A five-year review of the dying laws is open for public submissions and will consider issues including access to the scheme and safeguards. Advocates say Victoria – which in 2017 became the first Australian jurisdiction to legalise VAD – is now lagging behind other jurisdictions.

Advocates have pushed for key changes including allowing scrapping the gag clause that prevents doctors from starting conversations with patients and expanding the scheme to people with dementia.

But the review will not consider changes to the legal framework – rather it will focus on how the laws operate.

Jane Morris, the president of Dying with Dignity, said the review would not address the main concerns people had raised with her organisation.

They included the gag clause and a requirement for patients to have a prognosis of death within six months or one year for neurodegenerative diseases.

“A lot of people were hoping this review would bring about change [but] we’re not very hopeful at all that we’re going to achieve much at all,” Morrison told Guardian Australia.

Under the laws, it is illegal for a doctor to start a conversation about voluntary assisted dying with a terminally ill patient.
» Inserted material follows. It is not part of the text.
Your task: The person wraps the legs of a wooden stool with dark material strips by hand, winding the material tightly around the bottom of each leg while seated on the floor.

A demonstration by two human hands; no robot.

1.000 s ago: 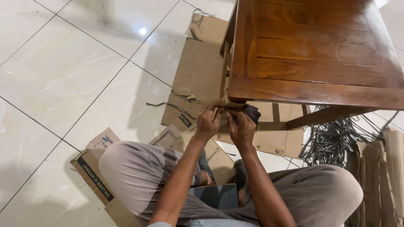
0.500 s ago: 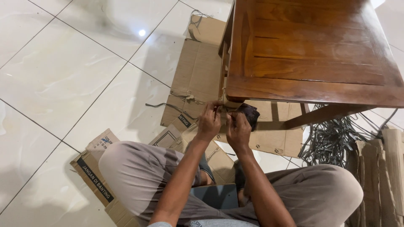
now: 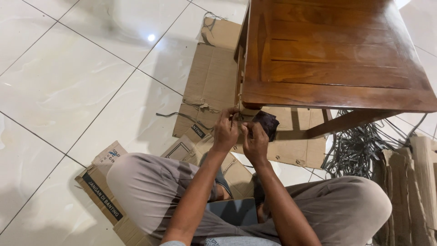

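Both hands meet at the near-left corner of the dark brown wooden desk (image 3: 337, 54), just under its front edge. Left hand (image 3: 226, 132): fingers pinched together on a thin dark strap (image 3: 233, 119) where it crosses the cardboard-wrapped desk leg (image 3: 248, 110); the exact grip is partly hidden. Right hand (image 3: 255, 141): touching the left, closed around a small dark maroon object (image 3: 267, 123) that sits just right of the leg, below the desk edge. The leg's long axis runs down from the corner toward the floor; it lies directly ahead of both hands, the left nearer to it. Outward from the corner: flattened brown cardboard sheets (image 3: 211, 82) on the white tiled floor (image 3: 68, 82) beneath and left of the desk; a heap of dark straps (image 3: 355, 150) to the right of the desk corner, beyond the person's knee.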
The safeguard – one of 68 in the legislation – is designed to prevent coercion.

In Western Australia, Tasmania, Queensland and New South Wales, medical practitioners can bring up VAD but must also discuss treatment and palliative care options at the same time.

Morris said some of the safeguards had become barriers for people to access VAD. She said expanding the scheme to people with dementia should also be investigated.

“We know it’s something that’s not going to happen overnight,” she said. “It’s going to be a very long, complex and contentious path to go down. But we do think we need to start a discussion about it.”

Nick Carr, a Melbourne doctor who has assisted 60 people legally end their lives, hoped the mandated review would be an opportunity to examine the operation of the laws and “the substance of the act itself”.

He argued that the gag clause prevented people from marginalised backgrounds from gaining access to VAD. “It’s not actually a safeguard, it’s a restriction that is preventing us telling people what is a medically available option,” he said.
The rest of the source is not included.